Iversen ostatnie dni spędza samotnie w izolacji w mieszkaniu w Polsce. Przeniósł się tutaj w związku z wymogami PGE Ekstraligi, która nakazała skoszarowanie zagranicznych żużlowców na początku rozgrywek. Duńczyk opuszczał polskie lokum tylko na moment - gdy odbywały się zawody w Danii czy Szwecji.

ZOBACZ WIDEO Żużel. Madsen jako Polak? Włókniarz nie zaczął konkretnych rozmów, a problem sam się rozwiązał

- Podróżowanie tam i z powrotem było kłopotliwe. Moja rodzina mieszka na co dzień w Anglii, ale byli ze mną tylko przez trzy miesiące.
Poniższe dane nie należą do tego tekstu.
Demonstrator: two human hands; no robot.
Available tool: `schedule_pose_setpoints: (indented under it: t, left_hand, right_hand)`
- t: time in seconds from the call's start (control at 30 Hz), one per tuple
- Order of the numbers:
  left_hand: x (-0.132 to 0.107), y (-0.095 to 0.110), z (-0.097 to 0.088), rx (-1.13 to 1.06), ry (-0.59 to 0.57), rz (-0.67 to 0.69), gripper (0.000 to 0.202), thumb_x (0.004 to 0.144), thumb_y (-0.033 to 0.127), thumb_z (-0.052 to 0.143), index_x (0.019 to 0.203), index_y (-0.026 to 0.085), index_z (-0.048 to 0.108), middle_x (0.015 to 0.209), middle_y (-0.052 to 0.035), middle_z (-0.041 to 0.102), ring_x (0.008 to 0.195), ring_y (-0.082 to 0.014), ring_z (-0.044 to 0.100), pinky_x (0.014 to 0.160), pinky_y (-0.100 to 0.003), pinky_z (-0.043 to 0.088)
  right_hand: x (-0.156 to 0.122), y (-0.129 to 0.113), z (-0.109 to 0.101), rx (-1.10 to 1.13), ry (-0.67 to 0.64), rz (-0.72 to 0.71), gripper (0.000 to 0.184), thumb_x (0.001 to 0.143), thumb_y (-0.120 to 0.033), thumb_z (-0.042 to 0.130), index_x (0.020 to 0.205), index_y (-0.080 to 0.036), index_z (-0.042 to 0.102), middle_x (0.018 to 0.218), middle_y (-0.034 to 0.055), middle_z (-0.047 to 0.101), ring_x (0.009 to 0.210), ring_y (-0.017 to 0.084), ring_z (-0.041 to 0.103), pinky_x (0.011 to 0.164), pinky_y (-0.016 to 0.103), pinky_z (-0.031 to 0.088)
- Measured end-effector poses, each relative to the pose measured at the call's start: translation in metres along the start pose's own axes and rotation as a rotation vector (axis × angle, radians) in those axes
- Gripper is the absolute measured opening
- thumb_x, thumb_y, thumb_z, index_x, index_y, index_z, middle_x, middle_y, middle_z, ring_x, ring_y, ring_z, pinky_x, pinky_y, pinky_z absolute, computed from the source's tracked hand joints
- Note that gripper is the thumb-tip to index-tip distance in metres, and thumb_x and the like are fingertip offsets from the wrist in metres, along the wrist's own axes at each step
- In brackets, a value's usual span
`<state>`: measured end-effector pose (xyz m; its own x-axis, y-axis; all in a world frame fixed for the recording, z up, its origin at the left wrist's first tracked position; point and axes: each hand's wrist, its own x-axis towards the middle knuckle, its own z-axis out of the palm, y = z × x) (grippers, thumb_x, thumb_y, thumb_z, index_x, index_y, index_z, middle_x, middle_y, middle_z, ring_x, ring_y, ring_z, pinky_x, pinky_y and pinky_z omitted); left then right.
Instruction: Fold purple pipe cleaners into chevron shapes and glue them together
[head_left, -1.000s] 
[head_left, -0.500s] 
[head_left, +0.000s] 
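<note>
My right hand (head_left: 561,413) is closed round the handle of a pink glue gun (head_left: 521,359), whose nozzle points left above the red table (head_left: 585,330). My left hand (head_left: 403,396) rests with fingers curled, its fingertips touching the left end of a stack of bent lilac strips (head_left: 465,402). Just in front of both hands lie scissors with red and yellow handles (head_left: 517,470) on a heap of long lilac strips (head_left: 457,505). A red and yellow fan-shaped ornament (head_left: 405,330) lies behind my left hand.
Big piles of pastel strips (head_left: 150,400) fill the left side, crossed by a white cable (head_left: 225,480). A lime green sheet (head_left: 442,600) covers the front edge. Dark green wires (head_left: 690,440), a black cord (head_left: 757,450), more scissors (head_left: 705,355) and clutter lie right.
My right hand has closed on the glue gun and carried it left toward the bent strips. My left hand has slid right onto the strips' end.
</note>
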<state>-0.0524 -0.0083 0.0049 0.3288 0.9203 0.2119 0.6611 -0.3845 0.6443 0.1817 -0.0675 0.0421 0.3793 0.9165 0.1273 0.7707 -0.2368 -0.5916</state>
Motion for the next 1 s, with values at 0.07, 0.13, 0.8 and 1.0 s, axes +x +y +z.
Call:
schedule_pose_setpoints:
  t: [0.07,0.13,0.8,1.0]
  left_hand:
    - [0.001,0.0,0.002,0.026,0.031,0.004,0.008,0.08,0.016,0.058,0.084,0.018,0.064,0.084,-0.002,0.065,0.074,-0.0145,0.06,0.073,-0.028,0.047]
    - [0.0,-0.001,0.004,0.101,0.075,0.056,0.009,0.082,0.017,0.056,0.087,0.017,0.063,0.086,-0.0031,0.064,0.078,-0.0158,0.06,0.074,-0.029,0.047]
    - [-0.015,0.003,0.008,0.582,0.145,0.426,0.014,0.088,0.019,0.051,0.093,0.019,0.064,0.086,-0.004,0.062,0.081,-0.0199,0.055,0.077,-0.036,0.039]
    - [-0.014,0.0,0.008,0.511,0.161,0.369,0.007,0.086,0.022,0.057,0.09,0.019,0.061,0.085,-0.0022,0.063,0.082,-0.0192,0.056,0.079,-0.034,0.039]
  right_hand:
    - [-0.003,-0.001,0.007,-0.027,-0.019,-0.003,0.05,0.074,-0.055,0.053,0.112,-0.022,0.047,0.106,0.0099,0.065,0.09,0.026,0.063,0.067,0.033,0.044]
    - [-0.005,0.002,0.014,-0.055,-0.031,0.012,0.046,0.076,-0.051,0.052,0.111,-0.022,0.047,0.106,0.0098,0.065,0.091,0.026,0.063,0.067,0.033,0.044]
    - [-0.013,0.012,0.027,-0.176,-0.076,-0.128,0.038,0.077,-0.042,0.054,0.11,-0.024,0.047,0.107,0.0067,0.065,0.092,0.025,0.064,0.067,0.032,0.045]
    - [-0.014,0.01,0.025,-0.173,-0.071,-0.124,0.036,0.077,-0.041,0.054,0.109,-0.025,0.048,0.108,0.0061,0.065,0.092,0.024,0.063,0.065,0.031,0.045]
W sierpniu wrócili do domu, bo moja córka musiała wrócić do szkoły - dodał zawodnik Moje Bermudy Stali.

Jeśli chodzi o koronawirusa, Iversen ma lekką gorączkę i ból gardła. Jednego dnia czuje się lepiej, innego gorzej. Wolny czas w izolacji spędza na oglądaniu filmów i seriali. Wiele innego nie może zrobić, bo dokucza mu żebro, uszkodzone ostatnio w meczu PGE Ekstraligi.

- Ten rok jest do zapomnienia. Zniszczyłem sobie ramię na początku sezonu, przez co opuściłem pierwsze spotkania. Potem złamałem rękę i doszedłem do siebie dopiero po rozpoczęciu Grand Prix. Jedną pozytywną rzeczą u mnie w tym roku, był test na koronawirusa - przyznał z sarkazmem Iversen.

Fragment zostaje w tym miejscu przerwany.